Explore Our Services
"Reaching out for support is rarely a small decision — it often comes after a lot of quiet consideration. Whatever brought you here, I want to acknowledge that the willingness to pause, to ask for help, and to consider whether this is the right place for you - this takes courage.
I hope what follows below gives you a clearer sense of the support available here, and that you'll feel welcomed enough to take the next step, whenever you're ready."
What We Offer
Individual counseling
Infused with the Internal Family Systems (IFS), our individual therapy work assumes you are not the problem. Instead of viewing you through the lens of what's wrong, Our work together is respectful, gentle and safe, asking permission from different parts of you that make up who you are. Only by gaining permission to feel safe, then one can begin to make sense of your thoughts, emotions and reactions.
Eye Movement Desensitization and Reprocessing (EMDR) is designed to specifically process traumatic memories. It helps your nervous system finally let go of what it’s been holding onto. Our work together will help you release the emotional charge of the past, feel more grounded in the present, and feel more in control of your life.
We use all available evidence-based models to meet you fully as you are. Each session bends to fit your needs through compassion, curiosity, and empathy. Over time, that means real trauma processing, less emotional pain to carry and a kinder relationship with yourself.
safe connections are fundamental to meaningful and satisfying lives."
Bessel Van Der Kolk, M.D.
Couples counseling
Many couples arrive in therapy feeling caught in the same argument on repeat, without quite knowing how to step outside of it.

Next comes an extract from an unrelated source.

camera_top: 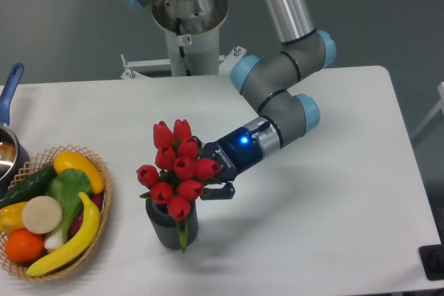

That's not a sign of failure. It rather means you both found ways to protect yourselves and get your needs met, but some of those old strategies have quietly become the very thing keeping you stuck.
Our work together starts by helping each of you notice those patterns clearly, often for the first time. From there, we can explore something deeper: letting your guard down, even briefly, in a space where that vulnerability is met with care instead of criticism. While those moments in session do matter, real change tends to take root when you carry that same openness home — practicing it in the small, ordinary moments between sessions.
With time and effort in therapy, couples will better understand how to relate to each other, trading old friction for communication that helps them feel understood by one another. As that pattern takes hold, both partners start to feel safe enough to lower their guard with one another. That safety becomes the ground on which lasting connection, intimacy, and love are built.
Family counseling
When a family struggles to get along, the trouble often lives not in any one person, but in the family's system. A son, for example, may look rebellious due to a mix of his unreasonable demands and external responses he receives, thus he may quietly come to believe that rebellion is simply the role he's meant to play.
Families are never static; they're always shifting. Yet it's easy for someone to feel trapped in the same worn role long after they've outgrown it. That same "rebellious" son might be the friend everyone at school leans on for laughter, the grandson who shows up faithfully for his grandmother, the neighbor known for quiet courage. None of that reaches the family, who keep seeing him only through the label they gave him long ago.
My role is to help the family notice the strengths that are already there, and use them to loosen the grip of old patterns — so everyone has room to grow into who they're actually becoming.